Sakmara structural zone, identified by L.S. Librovich in 1929 on the western slope of the Southern Urals, is a meridionally elongated lens-shaped, complex tectonic block located in the center of the Zilair synclinorium and limited from the west and east by regional faults. The goal is to clarify the structure, geological and paleogeographic history of the formation of complexes of different ages and different facies of the Sakmara zone. Based on an analysis of published and archival materials and our own observations, a study was carried out of the composition and structure of sedimentary and volcanogenic complexes in the northern part of this zone. It is shown that there is a stratigraphically complete section of sediments from the Cambrian to Famennian. From the point of view of strike-slip tectonics, the structural features of the northern part of the Sakmara zone have been explained. Paleogeographical and geodynamic reconstructions were carried out. The paleogeographic conditions for the formation of sediments from the Cambrian to the Upper Devonian correspond to the conditions of the marginal sea; the modern analogue of these settings can be the marginal seas of the South China sea region. The established sequence of geodynamic events in the development of the marginal marine basin reflects the complete Wilson cycle — from the opening of the marginal oceanic space during rifting in the Cambrian, Ordovician and Silurian to its closure through the mechanisms of subduction in the Silurian and Early-Middle Devonian and collision in the Late Devonian.
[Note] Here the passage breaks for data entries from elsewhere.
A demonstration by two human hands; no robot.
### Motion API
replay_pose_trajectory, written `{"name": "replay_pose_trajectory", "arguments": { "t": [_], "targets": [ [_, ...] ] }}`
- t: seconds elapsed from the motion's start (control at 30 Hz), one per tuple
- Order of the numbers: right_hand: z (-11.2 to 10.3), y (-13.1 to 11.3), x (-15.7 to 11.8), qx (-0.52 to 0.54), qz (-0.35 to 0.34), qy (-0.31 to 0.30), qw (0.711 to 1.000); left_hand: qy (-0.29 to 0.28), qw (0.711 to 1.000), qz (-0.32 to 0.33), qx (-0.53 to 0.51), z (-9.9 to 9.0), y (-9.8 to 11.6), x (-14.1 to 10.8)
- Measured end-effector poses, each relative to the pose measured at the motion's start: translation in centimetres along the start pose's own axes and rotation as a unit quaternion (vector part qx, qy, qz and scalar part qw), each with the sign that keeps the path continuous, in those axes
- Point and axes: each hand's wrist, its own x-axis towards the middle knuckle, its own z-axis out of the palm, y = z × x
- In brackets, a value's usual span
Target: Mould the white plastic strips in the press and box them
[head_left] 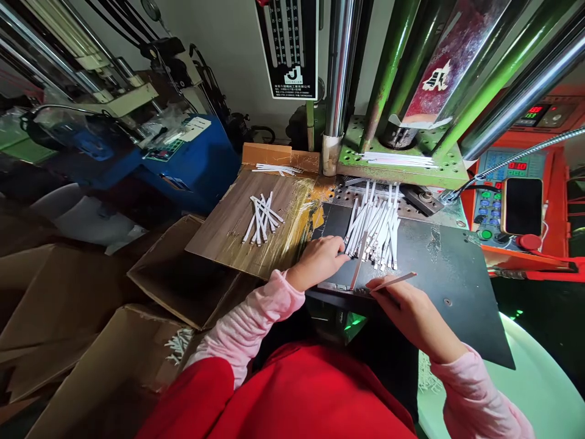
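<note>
Head view: your left hand (317, 262) rests at the near edge of a heap of narrow white strips (372, 228). Its fingers (336, 251) are curled together beside a slanted tan strip (359, 268), but whether they grip anything cannot be told from here. Your right hand (411, 314) is closed in a pinch on a thin tan strip (393, 281), thumb and fingers holding it just above a black metal plate (450, 305).

The white strips are flat, slim and straight. They lie crisscrossed in a loose heap on that plate, most pointing away from you, with their far ends reaching onto a perforated steel bed (351, 195). To your left, a wood-grain board (228, 238) carries a smaller crossed bundle of white strips (261, 219), and a few more (274, 169) lie at its far edge. Another flat stack of white strips (400, 160) sits on the green press platen (450, 174) ahead of you.
</note>
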Motion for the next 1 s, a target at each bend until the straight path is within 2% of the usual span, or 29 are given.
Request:
{"name": "replay_pose_trajectory", "arguments": {
  "t": [0.07, 0.13, 0.2, 0.27, 0.37, 0.43, 0.5, 0.6, 0.73, 0.87, 1.0],
  "targets": [
    [-0.9, 0.5, -0.1, 0.008, 0.005, -0.013, 1.000, -0.013, 0.998, -0.001, 0.056, 0.3, 0.5, 0.3],
    [-2.1, 1.4, 0.0, 0.001, 0.033, 0.012, 0.999, -0.017, 0.996, -0.011, 0.089, 0.5, 0.9, 0.4],
    [-3.3, 2.5, 0.4, -0.035, 0.089, 0.065, 0.993, -0.016, 0.995, -0.028, 0.099, 0.6, 1.0, 0.4],
    [-3.9, 3.7, 1.2, -0.085, 0.154, 0.090, 0.980, -0.010, 0.995, -0.038, 0.093, 0.5, 0.8, 0.4],
    [-3.8, 4.8, 2.9, -0.140, 0.224, 0.059, 0.963, 0.007, 0.998, -0.039, 0.050, 0.0, 0.0, 0.0],
    [-3.4, 4.9, 3.7, -0.164, 0.249, 0.035, 0.954, 0.008, 0.999, -0.040, -0.014, -0.4, -0.7, -0.6],
    [-3.2, 4.4, 3.9, -0.199, 0.256, 0.020, 0.946, -0.009, 0.993, -0.045, -0.106, -0.7, -1.3, -1.7],
    [-3.8, 3.1, 3.2, -0.288, 0.224, 0.024, 0.931, -0.032, 0.969, -0.040, -0.241, -0.6, -1.6, -3.6],
    [-5.9, 1.9, 0.9, -0.369, 0.164, 0.068, 0.912, -0.008, 0.957, -0.021, -0.288, 0.4, -0.9, -5.5],
    [-7.8, 2.4, -1.6, -0.331, 0.186, 0.087, 0.921, 0.051, 0.968, 0.009, -0.246, 1.3, -0.2, -6.2],
    [-7.3, 2.7, -3.3, -0.153, 0.230, 0.099, 0.956, 0.085, 0.968, 0.029, -0.234, 2.1, -0.1, -6.4]
  ]
}}
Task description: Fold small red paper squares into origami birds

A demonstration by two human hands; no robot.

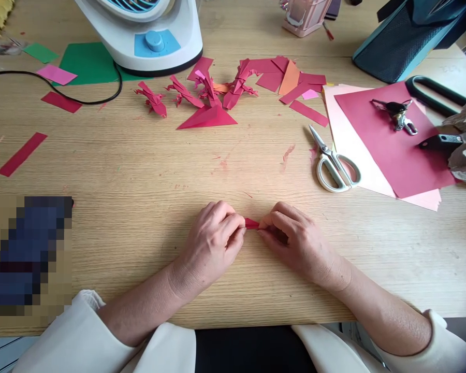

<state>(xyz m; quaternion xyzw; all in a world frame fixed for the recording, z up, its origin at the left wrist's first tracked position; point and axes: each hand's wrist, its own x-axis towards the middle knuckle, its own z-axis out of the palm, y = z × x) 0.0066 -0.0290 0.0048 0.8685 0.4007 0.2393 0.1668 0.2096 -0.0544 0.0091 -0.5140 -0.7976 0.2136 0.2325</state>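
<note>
On the pale wood-grain table (140, 171), measured from the hands, the white plastic fan base with a round blue knob (155, 41) stands at eleven o'clock. A flat crimson paper sheet (388, 150) lies at two o'clock; nearer in that direction, white-handled metal scissors (336, 166) point to eleven. The left hand (217, 238) and right hand (305, 241) each pinch one end of a small, narrow red folded paper piece (251, 224), at the near middle. Its long axis runs nine to three o'clock; its ends are hidden by fingertips.
</note>
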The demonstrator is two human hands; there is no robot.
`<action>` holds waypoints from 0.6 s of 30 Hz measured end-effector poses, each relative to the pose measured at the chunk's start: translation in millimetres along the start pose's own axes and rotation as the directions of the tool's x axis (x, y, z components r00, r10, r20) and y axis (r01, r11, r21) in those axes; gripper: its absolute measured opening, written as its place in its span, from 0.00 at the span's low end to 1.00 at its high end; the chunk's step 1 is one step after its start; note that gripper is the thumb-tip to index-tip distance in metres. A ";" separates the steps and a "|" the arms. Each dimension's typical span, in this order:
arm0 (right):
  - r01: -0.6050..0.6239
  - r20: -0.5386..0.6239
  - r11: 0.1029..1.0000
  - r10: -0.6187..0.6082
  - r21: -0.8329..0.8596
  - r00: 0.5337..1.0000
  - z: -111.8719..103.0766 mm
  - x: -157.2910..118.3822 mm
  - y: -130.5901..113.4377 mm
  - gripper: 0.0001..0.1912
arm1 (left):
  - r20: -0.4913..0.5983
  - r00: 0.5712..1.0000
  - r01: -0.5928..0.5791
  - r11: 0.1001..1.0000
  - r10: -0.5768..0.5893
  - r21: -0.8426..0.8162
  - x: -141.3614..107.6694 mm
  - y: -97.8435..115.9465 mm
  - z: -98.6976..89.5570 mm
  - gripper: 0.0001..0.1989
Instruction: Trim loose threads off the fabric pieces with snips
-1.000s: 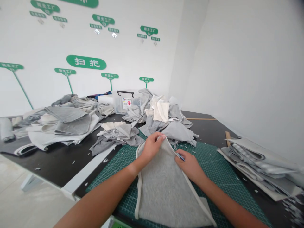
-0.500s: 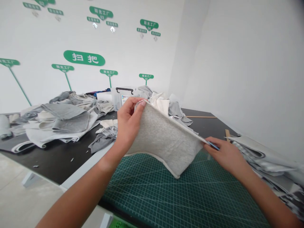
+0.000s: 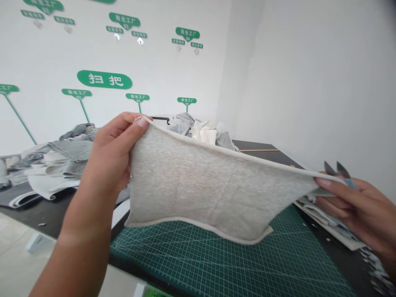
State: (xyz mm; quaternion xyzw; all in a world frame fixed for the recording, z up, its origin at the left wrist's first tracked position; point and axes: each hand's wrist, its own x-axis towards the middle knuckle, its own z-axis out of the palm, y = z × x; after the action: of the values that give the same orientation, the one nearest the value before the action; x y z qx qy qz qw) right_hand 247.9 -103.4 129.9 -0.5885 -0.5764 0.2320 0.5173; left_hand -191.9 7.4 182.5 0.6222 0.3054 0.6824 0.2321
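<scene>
The left hand (image 3: 113, 152) pinches one corner of a grey fleece fabric (image 3: 213, 189) between its fingers, and the right hand (image 3: 349, 210) grips the opposite corner (scissor blades (image 3: 335, 170) poke up past its fingers) above a green cutting mat (image 3: 201, 260).

1. The fabric panel (image 3: 201, 187) is speckled light-grey marl, edged with off-white binding.
2. The snips (image 3: 340, 169) show grey blades and a blue handle.
3. The cutting mat (image 3: 216, 260) is dark green, gridded in pale lines.
4. The worktop (image 3: 256, 144) is black.
5. The wall signs (image 3: 104, 79) are green with white lettering.
</scene>
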 end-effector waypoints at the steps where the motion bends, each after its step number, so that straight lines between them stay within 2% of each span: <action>1: -0.084 0.039 0.990 0.080 0.113 0.996 1.1 -1.4 0.7 0.27 | 0.040 0.999 0.030 0.998 -0.032 0.050 -0.6 -2.2 -5.4 0.12; 3: -0.232 0.140 0.935 0.201 0.267 0.970 6.3 -1.9 6.9 0.29 | 0.125 0.987 0.076 0.982 -0.098 0.173 -2.5 -9.8 -15.5 0.13; 5: -0.309 0.221 0.913 0.255 0.265 0.941 17.0 -0.5 18.7 0.29 | 0.215 0.962 0.096 0.945 -0.169 0.312 -4.7 -22.3 -24.2 0.15; 7: -0.348 0.281 0.910 0.282 0.223 0.917 32.6 1.4 33.8 0.29 | 0.317 0.912 0.092 0.884 -0.259 0.459 -6.7 -40.3 -31.4 0.17; 10: -0.416 0.345 0.896 0.346 0.155 0.873 58.7 4.0 59.1 0.25 | 0.423 0.815 0.036 0.763 -0.396 0.646 -9.4 -75.1 -37.5 0.17; 13: -0.448 0.337 0.893 0.408 0.047 0.848 78.2 7.0 84.8 0.22 | 0.410 0.757 0.003 0.630 -0.509 0.776 -12.9 -112.9 -37.6 0.15; 18: -0.461 0.223 0.886 0.459 -0.046 0.860 92.6 10.6 113.8 0.24 | 0.286 0.715 -0.051 0.360 -0.638 0.932 -21.0 -160.4 -31.1 0.13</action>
State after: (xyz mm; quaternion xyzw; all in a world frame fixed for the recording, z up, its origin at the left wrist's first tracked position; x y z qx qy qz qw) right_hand 219.7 -39.4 0.6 -0.6761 -0.4739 0.4169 0.3802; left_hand -230.4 101.9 53.2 0.7572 0.6396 0.1087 0.0761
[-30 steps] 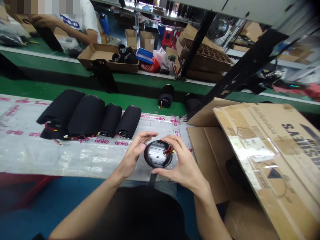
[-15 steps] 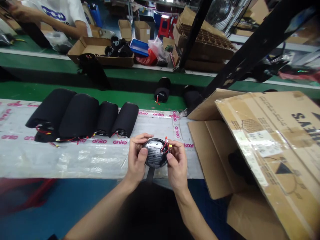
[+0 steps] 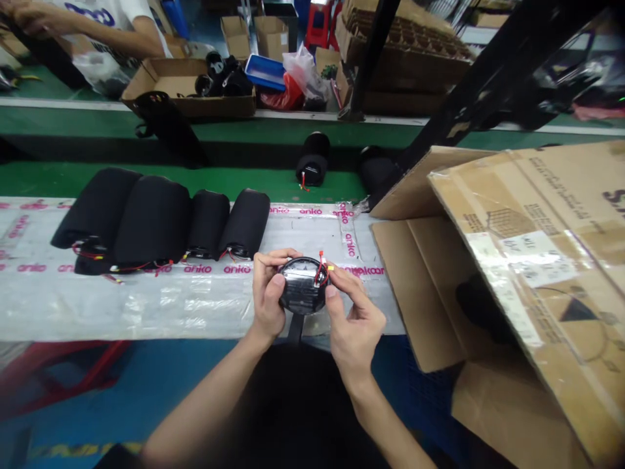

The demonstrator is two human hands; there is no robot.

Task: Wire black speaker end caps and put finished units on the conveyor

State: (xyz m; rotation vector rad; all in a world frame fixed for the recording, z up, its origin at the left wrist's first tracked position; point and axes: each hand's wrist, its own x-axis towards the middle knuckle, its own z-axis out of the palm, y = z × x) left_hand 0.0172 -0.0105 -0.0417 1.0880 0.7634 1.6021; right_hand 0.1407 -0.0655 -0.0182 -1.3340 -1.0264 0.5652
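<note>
Head view: two hands (image 3: 267, 296) on one wired black disc (image 3: 301, 290)

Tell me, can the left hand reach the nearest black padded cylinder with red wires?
Probably yes. The left hand sits close to that black padded cylinder, with only shiny clear plastic sheeting between them, but it is holding a round black disc right now.
</note>
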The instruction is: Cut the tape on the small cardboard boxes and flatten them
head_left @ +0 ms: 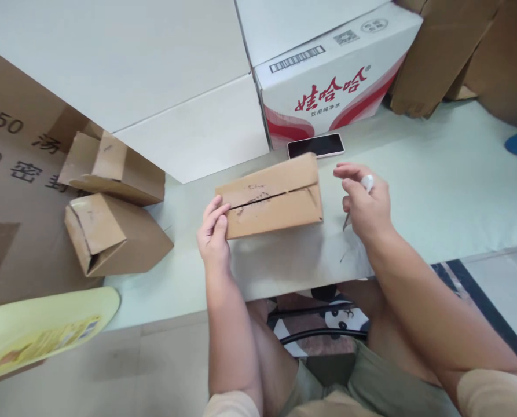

Structurally, the Ordovician-Silurian and Devonian sediment complexes of the Sakmara zone are not allochthonous — thrown over from the Magnitogorsk zone and the MUF. The structure of the Sakmara zone is considered as a horstlike synstrike-slip “flower” structure, brought to the surface from under the Middle-Upper Paleozoic deposits of the Zilair synclinorium, as a result of lateral compression in the late collisional stage and reactivated at the neotectonic stage.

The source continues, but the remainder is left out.